Elizabeth Warren sounds the alarm on a mounting housing crisis — and the profiteers who will take advantage

During her 2020 presidential primary campaign, Sen. Elizabeth Warren had a lot to say about the United States’ housing crisis — and after suspending her campaign and endorsing former Vice President Joe Biden (now the presumptive Democratic nominee), the Massachusetts senator continued to address the subject. Warren, in an op-ed she wrote for the Washington Post with Carroll Fife (director of the Oakland office of the Alliance of Californians for Community Empowerment), stresses that the coronavirus pandemic has made a brutal housing crisis even worse. And private equity firms, according to Warren and Fife, are hoping to cash in on the misery by gobbling up “distressed real estate.”
“The nation is facing an accelerating housing crisis,” Warren and Fife warn. “Too many people had no stable housing before the pandemic hit, and COVID-19 has made the problem even worse. Renters who were already facing an affordable housing shortage — with many spending more than half of their income on rent — now have no federal rental assistance or federal protection from eviction. Homeowners have less than a month left of foreclosure protection. And more than 30 million people receiving unemployment insurance just saw their benefits cut by $600 a week, raising the threat of a wave of defaults that could trigger a double-dip recession.”

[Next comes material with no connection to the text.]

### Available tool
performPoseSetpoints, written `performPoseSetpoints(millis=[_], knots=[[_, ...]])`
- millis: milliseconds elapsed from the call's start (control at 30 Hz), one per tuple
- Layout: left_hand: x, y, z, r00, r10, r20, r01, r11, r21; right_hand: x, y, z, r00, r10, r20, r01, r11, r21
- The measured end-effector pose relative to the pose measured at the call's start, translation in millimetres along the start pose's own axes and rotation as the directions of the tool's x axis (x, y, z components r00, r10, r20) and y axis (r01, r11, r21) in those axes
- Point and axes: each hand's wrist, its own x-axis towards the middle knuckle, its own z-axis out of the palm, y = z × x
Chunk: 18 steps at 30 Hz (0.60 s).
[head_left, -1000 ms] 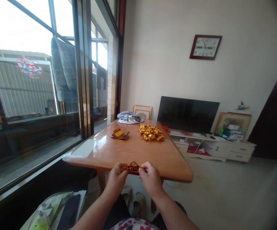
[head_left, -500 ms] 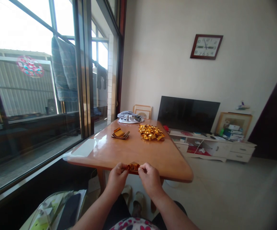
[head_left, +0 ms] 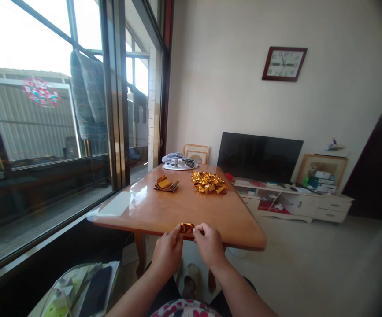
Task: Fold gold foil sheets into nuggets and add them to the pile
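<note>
The person sat at the near edge of the table (head_left: pixel 138 211), both forearms reaching forward. The left hand (head_left: pixel 167 251) and right hand (head_left: pixel 209 245) were close together, each curled narrowly, and they pinched the folded gold foil piece (head_left: pixel 187 227) between them from either side. The piece was small, creased and shiny, with an orange-gold tone, and it sat just above the table's rounded near edge. From where I stood, I could not tell whether it touched the wood.

Farther along the glossy wooden top lay a loose heap of folded gold foil nuggets (head_left: pixel 208 182), well apart from the hands. To its left was a small stack of foil sheets (head_left: pixel 166 184), with a gold-coloured strip lying on top. Beyond both, at the far end, was a bunched grey and white cloth (head_left: pixel 179 162), and a pale picture frame (head_left: pixel 196 154) stood behind it.

A dark flat-screen television (head_left: pixel 260 157) stood past the table on a white cabinet (head_left: pixel 296 204), below a square wall clock (head_left: pixel 284 64). A tall window ran along the left side, with a quilted blue-grey garment (head_left: pixel 87 97) hanging beyond the glass. Below the person's right side of the window, a clear plastic bag (head_left: pixel 68 293) lay near a black phone (head_left: pixel 95 291).
</note>
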Motion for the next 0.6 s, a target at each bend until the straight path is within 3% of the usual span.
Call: performPoseSetpoints(millis=[100, 233, 433, 600], knots=[[2, 0, 0.8, 1.000, 0.000, -0.026, -0.004, 0.989, -0.151, 4, 6, -4, 0.999, 0.048, -0.007, -0.048, 0.997, 0.065], [4, 11, -7.2, 0.998, -0.048, 0.047, 0.063, 0.914, -0.401, 8, 12, -10, 0.993, 0.119, -0.003, -0.118, 0.984, 0.134], [-5, 35, -18.1, 0.998, -0.042, 0.041, 0.056, 0.890, -0.453, 4, 3, -11, 0.977, 0.202, 0.065, -0.211, 0.948, 0.239], [-7, 38, -15.3, 0.999, -0.035, 0.011, 0.036, 0.849, -0.527, -6, -16, -8, 0.954, 0.242, 0.177, -0.284, 0.918, 0.276]])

But while “families” see as a “looming catastrophe,” they add, “private equity firms just see dollar signs.” And Warren and Fife cite a Wall Street Journal report that investors are hoping to buy “distressed real-estate assets at bargain prices.”
According to Warren and Fife, such “profiteering” is “straight out of private equity’s playbook during the 2008 financial crisis.”
“Following the 2008 crash,” they explain, “corporations that grabbed up properties on the cheap, converted those homes into rentals and turned into the worst kind of slumlords — jacking up rents, neglecting maintenance requests and health and safety concerns, and eagerly assessing fines, fees and eviction notices. Other corporate-owned homes were left vacant in a hoarding of housing stock. We cannot stand by while this history repeats itself.”
Warren and Fife’s recommendations range from “strong federal legislation to guard against the coming wave of evictions and foreclosures, including emergency rental assistance” to preventing “predatory companies from further destabilizing neighborhoods and profiting off the displacement of families.”
“If we fail to prevent another private equity real estate grab,” Warren and Fife warn, “we risk allowing another massive upheaval in the housing market that could wreak more havoc on low-income Americans — especially black and brown families still recovering from losing their homes a decade ago. Against a decades-long backdrop of racist federal policies that have impeded black homeownership, lawmakers’ refusal to proactively address this problem would be an indefensible oversight that would again give Wall Street carte blanche to use a national crisis to enact a massive, generational transfer of wealth from vulnerable Americans to corporations.”